We will all agree, left and right, liberal and conservative, that we have a health care problem. All of us local folks know that King Drew Hospital was a disaster with people stacked up in the hallways, lying on the floors and dying in the parking lot. Part of the reason was almost certainly the culture of the hospital, but some of the pain, suffering and death was caused by the amount of traffic. There were just too many people to be served efficiently or even decently.

Many poor people, often without private health care providers or insurance, used the hospital and its ER for everyday health care. This made the problem of triage, of serving the most critical folks in order of need, especially challenging. The hospital was failing.

So what was our local government’s answer to overcrowding and having people waiting for five hours to see a doctor? Well, you know the answer. It was to close the ER. A brilliant strategy. To paraphrase the famous mantra from Field of Dreams, “If you close it, they won’t come.” It follows logically as day the night that if they don’t come, then no lines. Therefore, if no lines, then no one dies in a closed waiting room.

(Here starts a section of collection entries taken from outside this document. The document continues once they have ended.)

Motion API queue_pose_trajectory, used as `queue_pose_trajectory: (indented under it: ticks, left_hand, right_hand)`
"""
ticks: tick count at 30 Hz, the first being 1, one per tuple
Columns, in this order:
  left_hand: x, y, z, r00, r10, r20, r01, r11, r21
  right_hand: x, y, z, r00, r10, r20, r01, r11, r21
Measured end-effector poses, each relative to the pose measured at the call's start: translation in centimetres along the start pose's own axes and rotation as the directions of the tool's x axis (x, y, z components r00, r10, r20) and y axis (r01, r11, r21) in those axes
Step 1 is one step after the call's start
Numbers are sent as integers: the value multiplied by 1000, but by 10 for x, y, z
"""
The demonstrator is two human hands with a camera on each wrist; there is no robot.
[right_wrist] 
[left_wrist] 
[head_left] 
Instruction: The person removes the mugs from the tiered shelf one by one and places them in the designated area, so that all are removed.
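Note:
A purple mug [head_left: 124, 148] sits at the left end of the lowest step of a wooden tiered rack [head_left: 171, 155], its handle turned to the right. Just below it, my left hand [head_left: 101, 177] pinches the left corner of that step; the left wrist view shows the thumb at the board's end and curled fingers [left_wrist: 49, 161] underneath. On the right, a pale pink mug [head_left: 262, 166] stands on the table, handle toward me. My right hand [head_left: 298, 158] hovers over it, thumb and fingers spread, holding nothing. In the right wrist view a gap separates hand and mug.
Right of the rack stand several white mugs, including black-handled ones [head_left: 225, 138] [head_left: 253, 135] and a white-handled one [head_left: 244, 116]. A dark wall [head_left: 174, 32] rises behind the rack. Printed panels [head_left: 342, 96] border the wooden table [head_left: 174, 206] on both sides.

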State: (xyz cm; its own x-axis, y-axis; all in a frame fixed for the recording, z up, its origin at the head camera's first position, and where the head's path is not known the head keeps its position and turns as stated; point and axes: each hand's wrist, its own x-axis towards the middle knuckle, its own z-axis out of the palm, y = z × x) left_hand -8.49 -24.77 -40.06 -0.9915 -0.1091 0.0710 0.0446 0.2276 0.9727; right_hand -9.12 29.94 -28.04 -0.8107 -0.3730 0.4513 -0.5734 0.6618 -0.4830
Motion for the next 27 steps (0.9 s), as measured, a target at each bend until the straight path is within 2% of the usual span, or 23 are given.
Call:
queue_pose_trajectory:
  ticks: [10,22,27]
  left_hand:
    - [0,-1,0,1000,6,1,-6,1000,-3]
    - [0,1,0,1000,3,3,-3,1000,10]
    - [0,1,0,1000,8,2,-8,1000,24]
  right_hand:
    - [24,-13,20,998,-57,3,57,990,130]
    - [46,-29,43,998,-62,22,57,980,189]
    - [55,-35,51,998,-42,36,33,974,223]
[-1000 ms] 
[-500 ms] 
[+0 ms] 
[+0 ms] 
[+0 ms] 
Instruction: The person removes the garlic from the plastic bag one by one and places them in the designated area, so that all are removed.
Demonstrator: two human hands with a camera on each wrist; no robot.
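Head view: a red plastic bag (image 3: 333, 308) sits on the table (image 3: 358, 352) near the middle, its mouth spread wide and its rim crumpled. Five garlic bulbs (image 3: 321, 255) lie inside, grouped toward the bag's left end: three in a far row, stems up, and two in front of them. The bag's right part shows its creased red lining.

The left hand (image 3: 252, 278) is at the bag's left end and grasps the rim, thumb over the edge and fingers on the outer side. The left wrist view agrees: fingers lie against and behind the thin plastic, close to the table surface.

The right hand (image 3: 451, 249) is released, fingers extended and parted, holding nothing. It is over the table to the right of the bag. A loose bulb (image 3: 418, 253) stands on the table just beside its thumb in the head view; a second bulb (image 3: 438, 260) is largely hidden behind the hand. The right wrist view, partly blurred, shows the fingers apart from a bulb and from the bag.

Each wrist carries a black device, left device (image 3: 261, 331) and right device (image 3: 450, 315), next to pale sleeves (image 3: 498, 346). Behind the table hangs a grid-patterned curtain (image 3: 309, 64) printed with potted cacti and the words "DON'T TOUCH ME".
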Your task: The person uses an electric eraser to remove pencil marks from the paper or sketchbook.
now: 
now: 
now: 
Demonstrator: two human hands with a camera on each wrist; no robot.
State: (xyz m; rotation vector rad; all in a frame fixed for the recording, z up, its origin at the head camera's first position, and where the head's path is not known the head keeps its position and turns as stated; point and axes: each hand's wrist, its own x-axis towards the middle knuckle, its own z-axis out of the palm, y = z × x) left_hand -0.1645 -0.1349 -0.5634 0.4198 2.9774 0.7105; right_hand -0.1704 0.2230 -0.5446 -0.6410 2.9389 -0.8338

This has been so successful with King Drew that their mortality rate has fallen to, well, zero. Buoyed by their success, the Feds are back into it again. They have just served notice to UCLA Harbor that their wait times are also unacceptably long and are threatening (Yes, you guessed right. Believe it or not!) to pull their accreditation and close them up, just like King Drew.

The logic is impeccable. The answer to overcrowding and long wait times is to close the hospitals. This also cuts down on mal practice and medical error. After all, if you don’t give them any treatment, they won’t get any mal treatment. If you don’t see them, they won’t be misdiagnosed. If they are not mistreated or misdiagnosed they won’t sue. We are saving lives and money all at the same time. We could end our medical care crisis in a minute if we just eliminated doctors and hospitals and didn’t see sick people.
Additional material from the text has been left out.